Effective from 1 January 2026 — last updated 23 May 2026

This Privacy Policy explains how SIA Encryption (registered in Latvia, Reģ. Nr. forthcoming, Rīga, Latvia) collects, uses and protects personal data when you interact with our website encryption.agency and our advertising and web-development services. We process data under the EU General Data Protection Regulation (2016/679) and the Latvian Personal Data Processing Law.

  1. 01

    Data we collect

    We collect only the minimum personal data needed to respond to enquiries and deliver our services. Specifically:
    • Contact data you submit through forms or email — name, email address, company, phone number and any free-text message.
    • Service data you share during engagements — ad-account access, analytics access, CRM exports and content briefs you provide to us.
    • Technical data automatically collected when you visit the site — IP address, browser type and language, device type, pages viewed and referrer.

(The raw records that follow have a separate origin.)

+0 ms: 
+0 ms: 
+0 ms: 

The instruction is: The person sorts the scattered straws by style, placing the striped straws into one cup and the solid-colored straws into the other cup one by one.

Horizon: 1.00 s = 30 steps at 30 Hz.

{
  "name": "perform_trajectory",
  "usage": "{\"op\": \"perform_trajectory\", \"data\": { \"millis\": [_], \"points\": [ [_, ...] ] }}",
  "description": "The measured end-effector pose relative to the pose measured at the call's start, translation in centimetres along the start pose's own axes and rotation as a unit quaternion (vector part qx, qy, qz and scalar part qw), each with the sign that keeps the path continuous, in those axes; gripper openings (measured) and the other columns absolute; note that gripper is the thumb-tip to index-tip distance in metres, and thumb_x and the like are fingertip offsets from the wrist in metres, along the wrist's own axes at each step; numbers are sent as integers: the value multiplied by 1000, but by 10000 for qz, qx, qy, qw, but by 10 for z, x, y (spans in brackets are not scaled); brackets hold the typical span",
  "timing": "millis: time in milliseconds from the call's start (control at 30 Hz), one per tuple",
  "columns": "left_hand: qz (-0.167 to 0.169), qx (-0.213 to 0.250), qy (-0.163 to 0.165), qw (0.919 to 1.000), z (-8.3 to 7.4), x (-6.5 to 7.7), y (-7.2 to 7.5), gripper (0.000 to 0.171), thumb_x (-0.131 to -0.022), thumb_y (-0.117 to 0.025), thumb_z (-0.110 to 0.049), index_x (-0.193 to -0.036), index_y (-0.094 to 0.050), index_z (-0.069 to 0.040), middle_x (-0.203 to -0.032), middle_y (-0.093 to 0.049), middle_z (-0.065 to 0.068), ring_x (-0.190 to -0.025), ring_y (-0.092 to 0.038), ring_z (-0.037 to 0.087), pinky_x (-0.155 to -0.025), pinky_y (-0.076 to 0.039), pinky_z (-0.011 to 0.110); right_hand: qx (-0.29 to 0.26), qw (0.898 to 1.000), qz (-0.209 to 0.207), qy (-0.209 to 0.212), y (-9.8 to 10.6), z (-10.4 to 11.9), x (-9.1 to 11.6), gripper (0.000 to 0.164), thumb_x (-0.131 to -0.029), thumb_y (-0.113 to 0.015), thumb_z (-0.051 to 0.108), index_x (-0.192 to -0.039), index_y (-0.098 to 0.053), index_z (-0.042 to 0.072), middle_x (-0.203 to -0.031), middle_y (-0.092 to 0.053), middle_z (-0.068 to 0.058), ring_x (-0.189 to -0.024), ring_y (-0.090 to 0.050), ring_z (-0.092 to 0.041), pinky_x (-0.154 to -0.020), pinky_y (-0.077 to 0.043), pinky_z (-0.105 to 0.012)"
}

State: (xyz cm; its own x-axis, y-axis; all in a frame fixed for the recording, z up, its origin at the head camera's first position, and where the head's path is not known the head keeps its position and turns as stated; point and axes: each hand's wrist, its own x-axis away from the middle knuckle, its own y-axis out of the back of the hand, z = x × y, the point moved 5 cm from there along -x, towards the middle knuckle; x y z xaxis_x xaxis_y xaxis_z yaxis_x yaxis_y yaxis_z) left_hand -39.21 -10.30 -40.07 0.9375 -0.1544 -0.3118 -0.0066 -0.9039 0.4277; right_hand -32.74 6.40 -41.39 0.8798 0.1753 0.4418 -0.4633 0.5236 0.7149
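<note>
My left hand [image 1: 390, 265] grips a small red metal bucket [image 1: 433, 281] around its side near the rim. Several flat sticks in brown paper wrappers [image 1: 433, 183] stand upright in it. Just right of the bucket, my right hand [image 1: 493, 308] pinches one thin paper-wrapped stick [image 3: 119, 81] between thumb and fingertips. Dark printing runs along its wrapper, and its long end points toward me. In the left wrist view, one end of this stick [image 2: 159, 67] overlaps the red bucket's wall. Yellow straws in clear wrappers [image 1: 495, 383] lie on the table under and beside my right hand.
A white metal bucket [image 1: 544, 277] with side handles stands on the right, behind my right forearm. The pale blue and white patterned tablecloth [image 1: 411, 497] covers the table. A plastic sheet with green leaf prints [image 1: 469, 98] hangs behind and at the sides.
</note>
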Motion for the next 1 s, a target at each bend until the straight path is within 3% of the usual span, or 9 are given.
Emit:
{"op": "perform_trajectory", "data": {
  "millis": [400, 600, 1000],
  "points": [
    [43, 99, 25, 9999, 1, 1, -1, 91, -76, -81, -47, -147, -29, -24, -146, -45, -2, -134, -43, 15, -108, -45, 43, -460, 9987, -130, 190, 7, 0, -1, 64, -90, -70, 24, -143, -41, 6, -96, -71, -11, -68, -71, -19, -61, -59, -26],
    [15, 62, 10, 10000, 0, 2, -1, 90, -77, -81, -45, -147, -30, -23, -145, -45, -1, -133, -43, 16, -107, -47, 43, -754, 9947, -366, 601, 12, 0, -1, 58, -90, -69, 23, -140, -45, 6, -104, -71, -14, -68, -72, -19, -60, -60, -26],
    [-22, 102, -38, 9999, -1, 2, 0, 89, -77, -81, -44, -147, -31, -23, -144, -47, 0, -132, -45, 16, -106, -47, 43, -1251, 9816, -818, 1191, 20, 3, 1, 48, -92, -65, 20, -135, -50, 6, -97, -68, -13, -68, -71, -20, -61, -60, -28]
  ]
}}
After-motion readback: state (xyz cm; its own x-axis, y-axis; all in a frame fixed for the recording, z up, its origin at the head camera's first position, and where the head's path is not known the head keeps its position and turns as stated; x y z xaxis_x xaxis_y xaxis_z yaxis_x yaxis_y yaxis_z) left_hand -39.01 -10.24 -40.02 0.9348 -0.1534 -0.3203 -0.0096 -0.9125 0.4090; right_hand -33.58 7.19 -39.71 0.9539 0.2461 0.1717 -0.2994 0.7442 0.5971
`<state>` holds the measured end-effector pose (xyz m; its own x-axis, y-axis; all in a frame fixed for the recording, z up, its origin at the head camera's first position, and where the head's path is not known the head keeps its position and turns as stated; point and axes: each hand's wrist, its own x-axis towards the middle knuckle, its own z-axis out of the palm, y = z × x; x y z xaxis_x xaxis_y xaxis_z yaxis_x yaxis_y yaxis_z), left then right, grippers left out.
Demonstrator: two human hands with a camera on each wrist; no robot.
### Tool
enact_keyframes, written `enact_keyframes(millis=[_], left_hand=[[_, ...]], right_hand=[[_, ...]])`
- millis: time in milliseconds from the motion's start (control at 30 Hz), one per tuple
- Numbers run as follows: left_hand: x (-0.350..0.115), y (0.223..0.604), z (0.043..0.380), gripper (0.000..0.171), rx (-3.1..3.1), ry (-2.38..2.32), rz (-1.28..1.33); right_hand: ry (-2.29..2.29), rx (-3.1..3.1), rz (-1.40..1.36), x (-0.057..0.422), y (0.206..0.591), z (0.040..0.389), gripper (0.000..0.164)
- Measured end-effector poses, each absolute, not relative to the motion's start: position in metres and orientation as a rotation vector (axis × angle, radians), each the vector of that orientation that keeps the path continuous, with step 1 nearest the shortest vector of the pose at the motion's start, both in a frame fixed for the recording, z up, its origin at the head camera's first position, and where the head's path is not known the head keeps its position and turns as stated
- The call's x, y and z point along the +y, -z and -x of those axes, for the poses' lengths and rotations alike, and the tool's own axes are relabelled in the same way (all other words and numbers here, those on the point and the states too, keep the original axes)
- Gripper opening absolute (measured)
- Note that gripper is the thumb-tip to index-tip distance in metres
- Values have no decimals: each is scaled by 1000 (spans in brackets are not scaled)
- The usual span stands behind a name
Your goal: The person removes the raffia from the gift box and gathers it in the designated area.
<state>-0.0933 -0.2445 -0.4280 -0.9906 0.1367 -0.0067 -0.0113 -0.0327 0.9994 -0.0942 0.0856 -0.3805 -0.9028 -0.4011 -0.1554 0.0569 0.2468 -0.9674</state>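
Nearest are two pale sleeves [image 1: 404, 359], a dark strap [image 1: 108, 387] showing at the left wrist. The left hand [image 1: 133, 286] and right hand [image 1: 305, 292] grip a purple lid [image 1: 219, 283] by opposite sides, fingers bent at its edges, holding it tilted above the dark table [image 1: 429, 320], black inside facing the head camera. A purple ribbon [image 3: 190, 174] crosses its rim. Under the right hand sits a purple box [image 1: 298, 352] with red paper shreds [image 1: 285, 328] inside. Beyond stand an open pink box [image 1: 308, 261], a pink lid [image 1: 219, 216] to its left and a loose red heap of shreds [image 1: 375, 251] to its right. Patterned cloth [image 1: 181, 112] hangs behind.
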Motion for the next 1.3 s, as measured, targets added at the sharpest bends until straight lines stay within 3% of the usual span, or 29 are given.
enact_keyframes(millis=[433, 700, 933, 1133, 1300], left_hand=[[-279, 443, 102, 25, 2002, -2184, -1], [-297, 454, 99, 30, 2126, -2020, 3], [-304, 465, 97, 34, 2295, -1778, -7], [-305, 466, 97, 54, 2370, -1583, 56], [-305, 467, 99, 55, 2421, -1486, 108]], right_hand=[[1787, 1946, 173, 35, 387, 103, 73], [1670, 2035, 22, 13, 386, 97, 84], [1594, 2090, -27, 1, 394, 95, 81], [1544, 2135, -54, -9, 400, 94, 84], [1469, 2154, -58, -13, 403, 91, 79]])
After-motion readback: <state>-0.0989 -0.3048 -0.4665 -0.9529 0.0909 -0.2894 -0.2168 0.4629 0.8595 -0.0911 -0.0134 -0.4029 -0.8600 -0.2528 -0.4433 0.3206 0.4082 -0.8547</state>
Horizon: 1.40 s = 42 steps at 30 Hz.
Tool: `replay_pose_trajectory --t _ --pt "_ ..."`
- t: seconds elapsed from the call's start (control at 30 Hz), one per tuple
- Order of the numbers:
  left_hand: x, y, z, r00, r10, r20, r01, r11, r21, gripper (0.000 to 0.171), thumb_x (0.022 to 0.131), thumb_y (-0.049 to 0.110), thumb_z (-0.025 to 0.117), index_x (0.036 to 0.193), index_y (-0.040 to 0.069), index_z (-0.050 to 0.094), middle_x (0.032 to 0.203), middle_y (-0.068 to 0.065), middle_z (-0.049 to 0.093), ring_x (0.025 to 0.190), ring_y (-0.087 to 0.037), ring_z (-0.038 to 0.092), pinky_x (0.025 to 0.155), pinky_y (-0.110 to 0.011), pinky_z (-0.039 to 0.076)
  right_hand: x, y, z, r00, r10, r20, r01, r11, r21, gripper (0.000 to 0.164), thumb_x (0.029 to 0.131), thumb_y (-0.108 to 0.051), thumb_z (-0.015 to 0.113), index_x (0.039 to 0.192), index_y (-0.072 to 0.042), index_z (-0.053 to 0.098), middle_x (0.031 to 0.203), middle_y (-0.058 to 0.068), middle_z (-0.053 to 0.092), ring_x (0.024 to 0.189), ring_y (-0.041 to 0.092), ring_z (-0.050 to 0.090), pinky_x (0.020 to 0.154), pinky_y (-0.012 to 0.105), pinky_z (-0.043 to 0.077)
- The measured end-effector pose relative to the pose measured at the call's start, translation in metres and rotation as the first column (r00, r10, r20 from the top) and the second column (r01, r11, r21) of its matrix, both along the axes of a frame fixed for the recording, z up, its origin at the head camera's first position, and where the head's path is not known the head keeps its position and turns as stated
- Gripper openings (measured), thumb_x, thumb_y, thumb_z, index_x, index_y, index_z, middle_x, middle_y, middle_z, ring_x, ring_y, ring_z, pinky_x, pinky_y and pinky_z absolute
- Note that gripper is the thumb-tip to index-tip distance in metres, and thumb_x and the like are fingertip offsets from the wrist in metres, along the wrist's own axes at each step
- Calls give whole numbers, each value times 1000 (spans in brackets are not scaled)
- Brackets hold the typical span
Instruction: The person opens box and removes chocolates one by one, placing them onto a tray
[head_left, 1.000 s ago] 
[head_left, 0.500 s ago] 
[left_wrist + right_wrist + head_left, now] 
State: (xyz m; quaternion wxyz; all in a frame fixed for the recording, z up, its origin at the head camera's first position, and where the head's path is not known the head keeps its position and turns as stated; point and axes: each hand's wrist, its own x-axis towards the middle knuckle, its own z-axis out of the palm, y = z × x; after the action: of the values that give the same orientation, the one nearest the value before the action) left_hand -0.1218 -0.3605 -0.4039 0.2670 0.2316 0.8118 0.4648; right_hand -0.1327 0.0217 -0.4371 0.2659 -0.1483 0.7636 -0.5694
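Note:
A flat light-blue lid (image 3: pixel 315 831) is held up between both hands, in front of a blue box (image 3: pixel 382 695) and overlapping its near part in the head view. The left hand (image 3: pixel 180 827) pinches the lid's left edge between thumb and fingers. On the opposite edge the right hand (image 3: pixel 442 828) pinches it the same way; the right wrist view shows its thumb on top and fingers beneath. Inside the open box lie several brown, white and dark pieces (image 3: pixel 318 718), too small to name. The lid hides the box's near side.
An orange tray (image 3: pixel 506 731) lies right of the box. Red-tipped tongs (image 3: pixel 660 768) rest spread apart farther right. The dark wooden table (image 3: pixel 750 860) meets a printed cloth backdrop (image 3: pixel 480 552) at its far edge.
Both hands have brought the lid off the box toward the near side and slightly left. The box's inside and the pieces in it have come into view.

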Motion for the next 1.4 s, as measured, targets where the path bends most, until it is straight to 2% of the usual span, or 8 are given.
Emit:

Used only in aggregate.
    • Cookies and similar storage — see the dedicated section below.

  2. 02

    Why we process it (legal basis)

    We rely on one of three GDPR legal bases for each processing activity:
    • Contract (Art. 6(1)(b)) — to deliver services you have hired us for, send invoices and manage your account.
    • Legitimate interest (Art. 6(1)(f)) — to answer enquiries, improve our site, prevent abuse and keep records of past projects.
    • Consent (Art. 6(1)(a)) — for analytics and advertising cookies, marketing emails, and any optional processing. You may withdraw consent at any time without affecting prior processing.

  3. 03

    Cookies and tracking

    We use a consent-mode setup: until you accept analytics cookies, we receive only anonymous, aggregated signals. The categories we may set, once consent is granted, are:
    • Strictly necessary — session, language preference, security. Cannot be turned off; the site does not work without them.
    • Analytics — Google Analytics 4 / Looker Studio in EU region. Helps us understand traffic flow.
    • Advertising — Meta Pixel and Google Ads tags, only on campaign landing pages and only with consent. Used to measure ad performance and serve retargeting.

  4. 04

    Sharing with third parties

    We do not sell personal data. We share it only with processors that help us deliver the service:
    • Google Ireland Ltd (Google Ads, Analytics, Looker Studio, Workspace) — EU data region where available.
    • Meta Platforms Ireland Ltd (Facebook / Instagram Ads) — Standard Contractual Clauses in place.
    • Hosting and infrastructure — Vercel, Cloudflare, and our own VPS providers operating in the EU/EEA where possible.
    • Billing and accounting — Latvian accounting partners under strict confidentiality and DPA.

  5. 05

    International transfers

    Where data leaves the EU/EEA (for example, when a US-based ad platform is involved), we rely on EU Commission–approved Standard Contractual Clauses and additional safeguards such as encryption in transit and at rest. We will list current transfer mechanisms in any signed Data Processing Agreement.

  6. 06

    How long we keep your data

    Retention periods are tied to the purpose:
    • Enquiry messages and unsolicited contact: up to 12 months, then deleted.
    • Active client records: for the duration of the engagement plus 5 years for legal and accounting purposes (Latvian Accounting Law).
    • Analytics: aggregated indefinitely, identifiable signals up to 14 months.
    • Marketing email list: until you unsubscribe, plus 30 days for record-keeping.

  7. 07

    Your rights

    Under GDPR you have the right to:
    • Access — request a copy of your personal data we hold.
    • Rectification — correct inaccurate or incomplete data.
    • Erasure — ask us to delete your data ("right to be forgotten").
    • Restriction — pause processing while a dispute is resolved.
    • Portability — receive your data in a structured, machine-readable format.
    • Objection — object to legitimate-interest or direct-marketing processing.
    • Withdraw consent — for anything we process on consent basis.
    • Lodge a complaint with the Latvian Data State Inspectorate (Datu valsts inspekcija).

  8. 08

    Security

    We protect personal data with TLS in transit, encrypted storage, role-based access controls and regular vulnerability scanning. Only staff who need access to data for a specific task have it, and access is revoked promptly when a role ends.

  9. 09

    Changes to this policy

    We may update this policy to reflect changes in law, technology or how we operate. Material changes will be announced on the home page at least 14 days before they take effect. The "last updated" date at the top always reflects the current version.
To exercise any of the rights above or ask a question, write to [email protected] with the subject line GDPR request. We aim to respond within 14 days and never charge a fee for legitimate requests.